- Work order: The data must be given again exactly as written, with all images omitted.

- Provided data:
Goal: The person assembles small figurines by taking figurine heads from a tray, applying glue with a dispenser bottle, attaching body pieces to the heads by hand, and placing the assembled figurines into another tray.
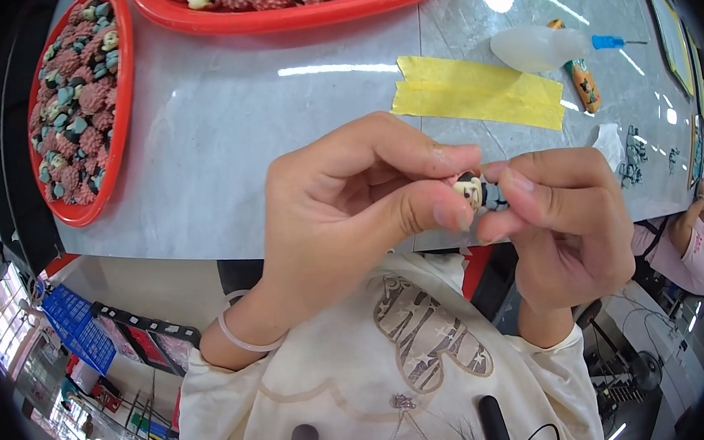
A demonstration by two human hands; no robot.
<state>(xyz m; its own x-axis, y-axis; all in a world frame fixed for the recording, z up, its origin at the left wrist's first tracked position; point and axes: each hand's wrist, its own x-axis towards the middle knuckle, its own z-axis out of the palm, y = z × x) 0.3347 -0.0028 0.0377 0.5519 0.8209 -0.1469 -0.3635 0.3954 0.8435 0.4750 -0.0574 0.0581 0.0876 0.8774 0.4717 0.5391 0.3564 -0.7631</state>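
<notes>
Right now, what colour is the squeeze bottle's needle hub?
The needle hub is blue, best seen in the head view.

No lettering, number or sign can be read for certain; on the orange tube-shaped item lying by the yellow tape, there are small dark printed marks, too small to make out; the pink top of a person at the far right bears reddish marks, blurred beyond reading; on the cream top, a patterned patch shows stars and bands, and whether any of its shapes are letters cannot be told
</notes>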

- Written answer:
Goal: The person assembles small figurines by taking figurine heads from a tray, applying glue with a dispenser bottle, attaching body pieces to the heads by hand, and placing the assembled figurines into another tray.
A demonstration by two human hands; no robot.
<state>(xyz m; its own x-axis, y-axis; all in a world frame fixed for the recording, z up, its origin at the left wrist's first tracked position; point and axes: each hand's wrist, its own x-axis towards the middle knuckle, its own z-axis out of the palm, y = z × x) 0.3347 -0.0028 0.0377 0.5519 0.8209 -0.1469 -0.3635 0.3954 0.8435 0.4750 -0.0574 0.0581 0.0876 0.8774 0.4717 0.5391 0.3564 -0.7631</state>
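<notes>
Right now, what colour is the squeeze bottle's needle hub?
The needle hub is blue, best seen in the head view.

No lettering, number or sign can be read for certain; on the orange tube-shaped item lying by the yellow tape, there are small dark printed marks, too small to make out; the pink top of a person at the far right bears reddish marks, blurred beyond reading; on the cream top, a patterned patch shows stars and bands, and whether any of its shapes are letters cannot be told
</notes>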

With this, the answer is complete.